Lafave in the Army Air Corps

After graduating high school, Lafave gained employment as a local driver for Avery’s Trading Post in Jackson.10 On May 11, 1942, Lafave married Yvonne Coldsnow, yet two weeks later on May 26, Lafave enlisted in the Army Air Corps and received an assignment at Chanute Field in Champaign County, Illinois.11 Chanute Field served as a technical training center for the Army Air Corps.12 In February 1943, during his time at Chanute Field, his father Ernest suddenly passed away.13 Despite his loss, Lafave may have found some solace in his wartime service.

While World War I showed the potential of aerial warfare, World War II solidified aerial its importance. Lafave joined the Army Air Corps as the War Department gave this branch of the Army greater autonomy.
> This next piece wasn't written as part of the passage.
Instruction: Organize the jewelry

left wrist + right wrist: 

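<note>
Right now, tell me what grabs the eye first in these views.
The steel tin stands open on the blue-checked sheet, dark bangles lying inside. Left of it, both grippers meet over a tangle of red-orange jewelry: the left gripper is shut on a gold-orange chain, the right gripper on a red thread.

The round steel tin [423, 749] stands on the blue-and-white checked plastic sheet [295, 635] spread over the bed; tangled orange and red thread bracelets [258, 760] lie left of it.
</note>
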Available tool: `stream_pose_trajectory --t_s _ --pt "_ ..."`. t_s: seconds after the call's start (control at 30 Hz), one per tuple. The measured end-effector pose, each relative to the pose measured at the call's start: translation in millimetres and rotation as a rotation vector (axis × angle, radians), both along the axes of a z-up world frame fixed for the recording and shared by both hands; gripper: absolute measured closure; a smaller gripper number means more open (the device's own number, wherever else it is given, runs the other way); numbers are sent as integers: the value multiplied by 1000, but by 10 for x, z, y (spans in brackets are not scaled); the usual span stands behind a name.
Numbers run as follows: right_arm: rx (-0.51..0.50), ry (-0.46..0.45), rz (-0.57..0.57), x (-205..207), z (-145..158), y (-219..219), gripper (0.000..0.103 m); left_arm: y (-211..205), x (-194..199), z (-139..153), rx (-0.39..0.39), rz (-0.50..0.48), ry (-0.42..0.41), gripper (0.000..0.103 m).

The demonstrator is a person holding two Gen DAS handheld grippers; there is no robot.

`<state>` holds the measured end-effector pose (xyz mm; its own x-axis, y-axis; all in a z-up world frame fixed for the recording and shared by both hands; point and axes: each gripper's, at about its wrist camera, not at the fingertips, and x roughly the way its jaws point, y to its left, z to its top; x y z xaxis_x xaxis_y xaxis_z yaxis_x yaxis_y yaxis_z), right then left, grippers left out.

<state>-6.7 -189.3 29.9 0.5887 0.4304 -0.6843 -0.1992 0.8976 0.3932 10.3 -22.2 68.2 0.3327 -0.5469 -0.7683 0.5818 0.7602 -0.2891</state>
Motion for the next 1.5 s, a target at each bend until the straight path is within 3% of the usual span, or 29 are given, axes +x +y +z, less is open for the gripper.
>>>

The Army Air Forces organized and supported combat air units in both the European and Pacific Theaters of the war growing from 400,000 men at the beginning of 1942 to over 2.4 million by 1944.14 The branch served as the predecessor to the independent United States Air Force. While no available records exist regarding his service after Chanute Field, Lafave deserves appreciation for his role in the war whether in Europe, the Pacific, or the homefront. Lafave retained skills from the Air Corps service that later proved important in his life as a taxi driver and factory worker. After the war ended in September 1945, the Army discharged Lafave on December 12, 1945.15

Post-War: General Motors and Move to Florida

1955 Lansing City Directory, Bryce Lafave

After the war, Lafave resumed his work as a driver in the city of Jackson.16 In the postwar baby boom, Lafave fathered three daughters. In addition, the family experienced tragedy upon the death of Lafave’s newborn daughter known as Baby Girl Lafave on September 3, 1951 in Jackson. 17 By 1951, Lafave and his wife Yvonne divorced. In 1955, Lafave married Jeannette Louise Smith and the couple relocated to Lansing, where the City Directory in Lansing lists his occupation as an inspector at the Oldsmobile factory (as seen here, seventh from the bottom in the first column).18 He continued in this occupation as a factory worker for many years.19 General Motors, one of the Big Three automobile companies continued to enjoy success in the mid-twentieth century, with thousands of jobs in the Midwest, particularly the founding state of Michigan. Oldsmobile, founded in 1897 by Ransom E. Olds in Lansing, saw the company expanded and ultimately was the fourth ranked automaker in the nation by 1958. By 1965, over 15,000 Oldsmobile workers lived in Lansing.20 Lafave worked at the peak of the Oldsmobile company before its decline and eventual dissolution by the early 2000s.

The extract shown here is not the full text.